__Requirement__: Everything in the listing below has to be repeated exactly, except the pictures.

__Data extract__:
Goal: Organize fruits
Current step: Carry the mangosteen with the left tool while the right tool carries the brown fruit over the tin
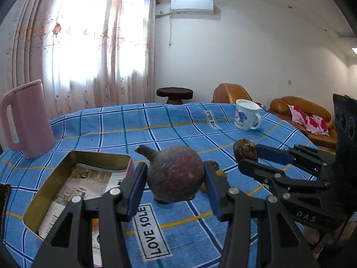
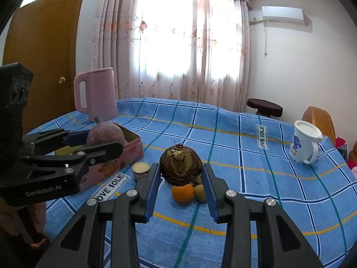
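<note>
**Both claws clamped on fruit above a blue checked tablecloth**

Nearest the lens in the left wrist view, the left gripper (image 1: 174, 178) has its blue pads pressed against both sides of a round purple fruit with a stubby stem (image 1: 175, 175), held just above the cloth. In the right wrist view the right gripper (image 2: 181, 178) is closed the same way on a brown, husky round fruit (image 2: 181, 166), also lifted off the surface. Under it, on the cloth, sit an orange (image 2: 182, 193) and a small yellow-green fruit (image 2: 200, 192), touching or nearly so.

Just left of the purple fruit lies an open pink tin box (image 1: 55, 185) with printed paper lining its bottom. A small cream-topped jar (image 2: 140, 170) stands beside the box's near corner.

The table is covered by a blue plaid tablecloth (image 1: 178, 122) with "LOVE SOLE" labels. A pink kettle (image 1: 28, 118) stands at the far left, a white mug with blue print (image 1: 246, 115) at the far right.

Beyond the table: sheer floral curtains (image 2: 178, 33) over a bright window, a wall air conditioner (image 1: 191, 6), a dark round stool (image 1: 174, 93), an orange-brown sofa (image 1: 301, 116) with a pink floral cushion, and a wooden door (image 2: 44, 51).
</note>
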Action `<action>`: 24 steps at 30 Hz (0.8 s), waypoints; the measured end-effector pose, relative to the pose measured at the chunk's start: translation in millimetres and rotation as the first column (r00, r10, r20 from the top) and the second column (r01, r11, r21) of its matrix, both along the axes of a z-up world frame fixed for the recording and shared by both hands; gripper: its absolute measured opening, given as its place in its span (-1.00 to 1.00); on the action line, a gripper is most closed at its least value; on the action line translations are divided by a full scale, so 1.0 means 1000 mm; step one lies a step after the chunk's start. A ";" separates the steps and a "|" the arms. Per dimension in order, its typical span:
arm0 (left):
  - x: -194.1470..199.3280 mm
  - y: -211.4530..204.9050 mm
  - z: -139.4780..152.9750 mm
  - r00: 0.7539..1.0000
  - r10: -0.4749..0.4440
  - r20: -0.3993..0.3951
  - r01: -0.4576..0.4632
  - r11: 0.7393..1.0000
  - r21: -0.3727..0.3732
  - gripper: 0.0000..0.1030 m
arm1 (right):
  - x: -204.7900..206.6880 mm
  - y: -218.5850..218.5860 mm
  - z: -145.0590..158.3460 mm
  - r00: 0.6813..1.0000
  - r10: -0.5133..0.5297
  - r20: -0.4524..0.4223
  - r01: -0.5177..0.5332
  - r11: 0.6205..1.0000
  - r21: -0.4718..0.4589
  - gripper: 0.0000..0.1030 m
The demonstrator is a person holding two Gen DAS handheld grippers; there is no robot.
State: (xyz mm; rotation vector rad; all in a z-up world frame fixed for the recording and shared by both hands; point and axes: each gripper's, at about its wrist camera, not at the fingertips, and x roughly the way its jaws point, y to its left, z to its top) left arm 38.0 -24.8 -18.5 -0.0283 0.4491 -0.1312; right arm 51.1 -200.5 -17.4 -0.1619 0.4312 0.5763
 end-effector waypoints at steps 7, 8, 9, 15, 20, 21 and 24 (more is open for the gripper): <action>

__Finished task__:
Goal: Organize fruits
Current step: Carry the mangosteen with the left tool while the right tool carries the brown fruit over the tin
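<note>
**Both claws clamped on fruit above a blue checked tablecloth**

Nearest the lens in the left wrist view, the left gripper (image 1: 174, 178) has its blue pads pressed against both sides of a round purple fruit with a stubby stem (image 1: 175, 175), held just above the cloth. In the right wrist view the right gripper (image 2: 181, 178) is closed the same way on a brown, husky round fruit (image 2: 181, 166), also lifted off the surface. Under it, on the cloth, sit an orange (image 2: 182, 193) and a small yellow-green fruit (image 2: 200, 192), touching or nearly so.

Just left of the purple fruit lies an open pink tin box (image 1: 55, 185) with printed paper lining its bottom. A small cream-topped jar (image 2: 140, 170) stands beside the box's near corner.

The table is covered by a blue plaid tablecloth (image 1: 178, 122) with "LOVE SOLE" labels. A pink kettle (image 1: 28, 118) stands at the far left, a white mug with blue print (image 1: 246, 115) at the far right.

Beyond the table: sheer floral curtains (image 2: 178, 33) over a bright window, a wall air conditioner (image 1: 191, 6), a dark round stool (image 1: 174, 93), an orange-brown sofa (image 1: 301, 116) with a pink floral cushion, and a wooden door (image 2: 44, 51).
</note>
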Action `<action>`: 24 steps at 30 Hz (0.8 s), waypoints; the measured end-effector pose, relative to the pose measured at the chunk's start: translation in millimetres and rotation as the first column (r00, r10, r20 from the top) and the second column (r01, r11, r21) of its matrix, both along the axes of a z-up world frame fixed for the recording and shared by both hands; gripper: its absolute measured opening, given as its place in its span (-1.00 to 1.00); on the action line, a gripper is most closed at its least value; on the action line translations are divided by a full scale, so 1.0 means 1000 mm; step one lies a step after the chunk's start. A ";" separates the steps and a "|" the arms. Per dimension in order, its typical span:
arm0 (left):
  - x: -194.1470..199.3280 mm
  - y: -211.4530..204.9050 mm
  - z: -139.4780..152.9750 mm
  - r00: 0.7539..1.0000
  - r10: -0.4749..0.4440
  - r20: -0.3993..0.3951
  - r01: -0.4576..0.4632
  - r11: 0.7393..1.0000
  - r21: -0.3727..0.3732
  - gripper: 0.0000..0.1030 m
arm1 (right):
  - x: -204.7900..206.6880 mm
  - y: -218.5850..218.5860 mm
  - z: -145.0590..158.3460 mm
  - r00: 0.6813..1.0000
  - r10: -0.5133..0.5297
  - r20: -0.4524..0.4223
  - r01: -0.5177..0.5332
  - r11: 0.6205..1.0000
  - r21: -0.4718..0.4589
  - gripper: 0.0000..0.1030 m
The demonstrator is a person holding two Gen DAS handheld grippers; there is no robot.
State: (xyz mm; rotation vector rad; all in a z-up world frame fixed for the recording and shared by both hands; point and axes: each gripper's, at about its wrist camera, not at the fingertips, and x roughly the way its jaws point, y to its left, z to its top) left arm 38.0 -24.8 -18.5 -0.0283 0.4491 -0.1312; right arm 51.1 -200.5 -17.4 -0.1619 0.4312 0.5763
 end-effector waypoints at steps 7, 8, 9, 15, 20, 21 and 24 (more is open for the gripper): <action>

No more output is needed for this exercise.